[to be sung to the tune of "Where have all the flowers gone?] If I hadn't had yesterday's post done two days ago and set to auto-post, it never would have gotten done. Yesterday was one busy day!
Only one showed up for this week's ladies English conversation group [STILL NO NAME FOR THE GROUP]. Of the others, one was sick and one is homebound while her elderly mom is visiting. Not sure what happened to #4 who actually hasn't made it to any of the get-togethers yet but says she wants to be involved. She's the mother of triplets (8-year-old boys) so I can't imagine what else she has to do with her time.
As usual I had over prepared but that's the way I like it; my greatest fear is that we'll run out of things to do. Have I mentioned my spontaneity level is rather low?
The only 'problem' with having just one lady show up is that we had a lot of goodies left over. Shucks.
Most of Tuesday was spent preparing for the ladies thing (which also consumed my Wednesday morning) so I didn't have time to get to the garden center like I was supposed to for Spanish so I cheated and looked up the names for flowers in Spanish on the internet. I'm happy to report that many flowers are spelled the same or very similar. Pronunciation is another matter but I can handle that. Marcela said flower names are also very popular girls names here in Argentina, especially these:
Anyway, back to yesterday: late afternoon we visited the family of a couple boys who have been playing soccer with us on weekends. Like many families here they are under a lot of stress. The mom especially is experiencing some health problems no doubt related to stress which includes being the primary care-giver of her infant grandson in addition to raising three teenagers. Yikes! Just thinking about her responsibilities makes me want to crawl under the table and curl up in a fetal position.
You'd be hard-pressed to find a family here (or the U.S.!) without pressures of some kind. But what we have to share is HOPE and it's our prayer that these families will experience just that -- hope that can only be found in God. Watching one of the teenage boys as he helped care for his nephew warmed my heart. We want these young men to know the love of their heavenly Father.
We're starting to work on the future tense in Spanish. It's not used that much. If you want to say "I am going to" or "she is going to" you don't use the future except in formal situations; rather you use the present tense of "ir" plus the infamous and elusive "a". For example, to say "I am going to the store" you would say "Voy a ir al super" or for "she is going to come in December" you say "va a venir en diciembre".
[Mini-Spanish lesson: Ir is an irregular verb that is conjugated in this manner: I - voy; you - vas; he/she/it - va; we - vamos; and they - van]
So anyway, looks like you usually use the future when you are making a conjecture or indicating the probability of something happening. For example, "Where do you think Mary is?" would use the future: "¿Dónde estará Maria?"
I kinda like the future tense. It's the easiest we've worked on so far. No matter if it's an -ar, -er, or -ir verb, the endings are uniform and tacked onto the infinitive, plus there's merely a dozen or so irregular verbs. Woot!
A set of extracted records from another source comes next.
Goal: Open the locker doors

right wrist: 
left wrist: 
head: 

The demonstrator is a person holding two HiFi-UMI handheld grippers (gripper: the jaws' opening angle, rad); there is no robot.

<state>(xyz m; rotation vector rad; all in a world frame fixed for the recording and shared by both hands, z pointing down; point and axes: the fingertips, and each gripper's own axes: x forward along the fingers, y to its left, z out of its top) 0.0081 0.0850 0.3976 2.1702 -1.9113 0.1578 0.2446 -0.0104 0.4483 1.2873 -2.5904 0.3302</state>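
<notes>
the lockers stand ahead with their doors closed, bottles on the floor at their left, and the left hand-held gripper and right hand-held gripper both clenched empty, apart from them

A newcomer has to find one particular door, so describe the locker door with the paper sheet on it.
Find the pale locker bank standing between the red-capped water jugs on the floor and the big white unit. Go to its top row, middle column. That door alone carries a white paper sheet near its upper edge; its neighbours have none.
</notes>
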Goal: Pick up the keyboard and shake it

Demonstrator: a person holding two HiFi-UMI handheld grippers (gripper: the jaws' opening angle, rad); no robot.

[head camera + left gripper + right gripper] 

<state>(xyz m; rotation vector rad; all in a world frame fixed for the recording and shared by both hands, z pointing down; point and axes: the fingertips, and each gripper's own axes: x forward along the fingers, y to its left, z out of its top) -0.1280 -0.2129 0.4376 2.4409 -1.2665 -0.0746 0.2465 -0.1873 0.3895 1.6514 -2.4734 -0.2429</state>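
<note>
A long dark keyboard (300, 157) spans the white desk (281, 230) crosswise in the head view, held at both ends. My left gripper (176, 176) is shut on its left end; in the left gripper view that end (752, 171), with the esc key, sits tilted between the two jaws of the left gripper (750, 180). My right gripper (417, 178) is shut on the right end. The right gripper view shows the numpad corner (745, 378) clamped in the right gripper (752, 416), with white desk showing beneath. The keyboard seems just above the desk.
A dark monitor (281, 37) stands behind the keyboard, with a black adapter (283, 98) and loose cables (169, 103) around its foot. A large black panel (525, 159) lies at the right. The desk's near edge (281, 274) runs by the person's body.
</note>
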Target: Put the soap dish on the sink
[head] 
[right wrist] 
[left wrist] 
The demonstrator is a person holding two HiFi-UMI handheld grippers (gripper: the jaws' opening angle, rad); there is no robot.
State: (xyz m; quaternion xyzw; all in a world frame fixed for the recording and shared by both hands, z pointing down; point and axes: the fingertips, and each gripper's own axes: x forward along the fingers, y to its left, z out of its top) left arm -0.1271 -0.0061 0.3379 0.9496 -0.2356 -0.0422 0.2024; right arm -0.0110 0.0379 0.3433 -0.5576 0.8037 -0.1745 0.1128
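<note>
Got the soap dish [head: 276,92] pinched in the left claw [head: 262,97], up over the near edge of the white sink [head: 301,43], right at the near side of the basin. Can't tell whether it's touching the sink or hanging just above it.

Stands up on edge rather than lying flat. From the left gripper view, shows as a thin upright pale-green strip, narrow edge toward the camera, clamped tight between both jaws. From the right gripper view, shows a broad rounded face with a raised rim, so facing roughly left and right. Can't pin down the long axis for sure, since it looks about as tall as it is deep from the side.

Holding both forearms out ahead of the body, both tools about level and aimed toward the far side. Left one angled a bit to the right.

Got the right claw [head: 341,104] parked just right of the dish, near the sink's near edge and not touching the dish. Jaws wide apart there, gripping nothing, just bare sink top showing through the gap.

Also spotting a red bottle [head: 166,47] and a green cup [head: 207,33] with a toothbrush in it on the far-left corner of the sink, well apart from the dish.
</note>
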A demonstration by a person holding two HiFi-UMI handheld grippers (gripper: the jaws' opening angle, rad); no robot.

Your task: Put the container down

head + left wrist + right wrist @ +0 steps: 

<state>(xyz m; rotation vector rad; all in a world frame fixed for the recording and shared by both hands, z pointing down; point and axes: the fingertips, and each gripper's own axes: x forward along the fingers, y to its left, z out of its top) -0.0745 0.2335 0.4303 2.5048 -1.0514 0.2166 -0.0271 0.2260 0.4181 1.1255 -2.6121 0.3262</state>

Only two more weeks of full-time Spanish study and then I'll go to two classes per week for the remainder of this term (two more years). I'm nervous but excited. While I still have SO FAR to go, I feel pretty good about my ability to understand about half of what is being said (unless the person talks really fast, too softly, or with a heavy accent). While my own communication remains pretty basic, I can usually get my ideas across. Most of the time. Not always. Like yesterday when I thought I was using the correct conjugation of "pedir" which means "to ask for" but what I was saying wasn't any form of that verb, rather it was the word for "passing gas". Oh yes I did.
Now that I've gotten that embarrassing tidbit out of the way, let me tell you about this morning. There's an apple breakfast cake recipe I've been wanting to try. I started putting it together at 7:30 a.m. and had most of the ingredients mixed when I realized there were only two eggs in the carton and it called for four. I was going to run to the little market a few blocks away but Ivan offered to go for me. 35 minutes later he called. Poor guy. The little store had not been open so he went to the closest chain store; it was open but they didn't have a single egg. Then he went the other direction to the next closest chain store where he was finally successful. So he was calling to see if I needed anything else while he was there.
I got the cake in the oven a little before 9 a.m. I just took it out at 10:30; I kept checking and it wasn't done, wasn't done... This oven makes me a little crazy at how long it takes to cook or bake anything. Now the cake is cooling and we sure hope it tastes good 'cause we're starving!